## [Task details]
Exactly the lines from the one holding "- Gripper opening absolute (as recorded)" through the final line of the data are wanted, copied as written.

· · ·

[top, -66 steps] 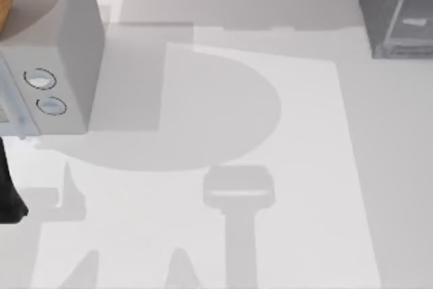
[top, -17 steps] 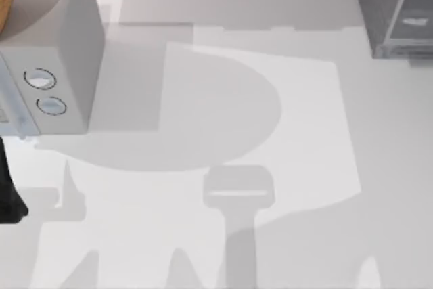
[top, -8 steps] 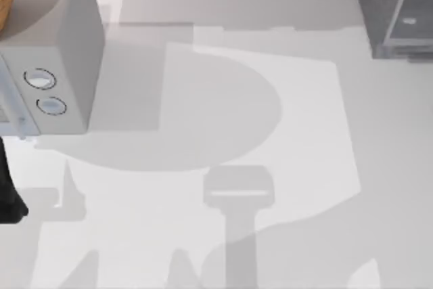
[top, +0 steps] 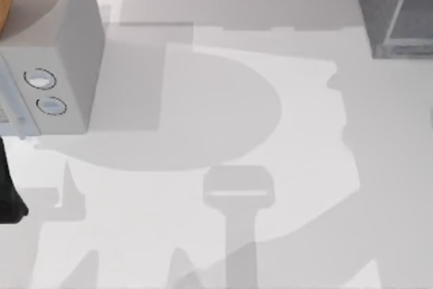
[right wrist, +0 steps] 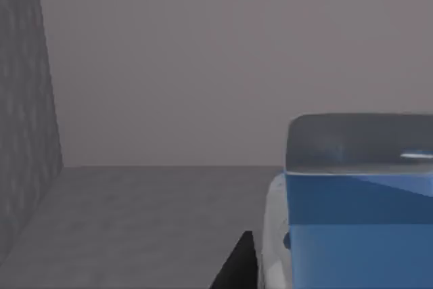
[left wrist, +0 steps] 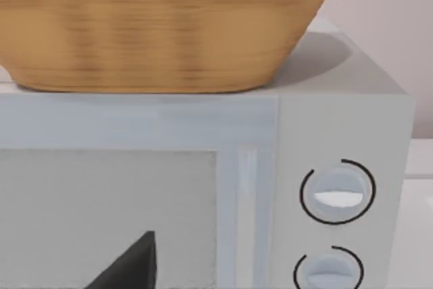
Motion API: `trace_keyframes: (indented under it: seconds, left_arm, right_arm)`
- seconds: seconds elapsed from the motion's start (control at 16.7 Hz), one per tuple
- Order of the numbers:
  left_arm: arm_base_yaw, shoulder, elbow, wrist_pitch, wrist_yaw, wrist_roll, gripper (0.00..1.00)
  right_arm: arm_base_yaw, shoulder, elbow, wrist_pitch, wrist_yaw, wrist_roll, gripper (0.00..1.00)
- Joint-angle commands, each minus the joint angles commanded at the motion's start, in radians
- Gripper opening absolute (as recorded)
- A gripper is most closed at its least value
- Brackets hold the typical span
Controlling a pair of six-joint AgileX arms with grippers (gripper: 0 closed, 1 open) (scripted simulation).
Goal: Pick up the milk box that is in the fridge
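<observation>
The milk box (right wrist: 352, 225) stands inside the fridge (right wrist: 169, 221), close before the right gripper, whose state I cannot tell; it seems light, stiff, best held across its flat sides.

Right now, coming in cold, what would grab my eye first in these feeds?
The bright blue top of the milk box looms close in the right wrist view, standing on the grey floor inside the fridge. In the left wrist view a woven basket sits on top of the light grey box with two round knobs, which stands at the top view's left. The fridge is at that view's far right corner.
</observation>
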Motion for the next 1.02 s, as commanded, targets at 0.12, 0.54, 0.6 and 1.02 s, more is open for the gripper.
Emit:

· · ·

## [Exercise answer]
- Gripper opening absolute (as recorded)
- A gripper is most closed at its least value
- Brackets hold the typical span
Controlling a pair of six-joint AgileX arms with grippers (gripper: 0 closed, 1 open) (scripted simulation).
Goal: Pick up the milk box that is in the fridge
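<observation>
The milk box (right wrist: 352, 225) stands inside the fridge (right wrist: 169, 221), close before the right gripper, whose state I cannot tell; it seems light, stiff, best held across its flat sides.

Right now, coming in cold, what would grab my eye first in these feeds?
The bright blue top of the milk box looms close in the right wrist view, standing on the grey floor inside the fridge. In the left wrist view a woven basket sits on top of the light grey box with two round knobs, which stands at the top view's left. The fridge is at that view's far right corner.
</observation>
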Motion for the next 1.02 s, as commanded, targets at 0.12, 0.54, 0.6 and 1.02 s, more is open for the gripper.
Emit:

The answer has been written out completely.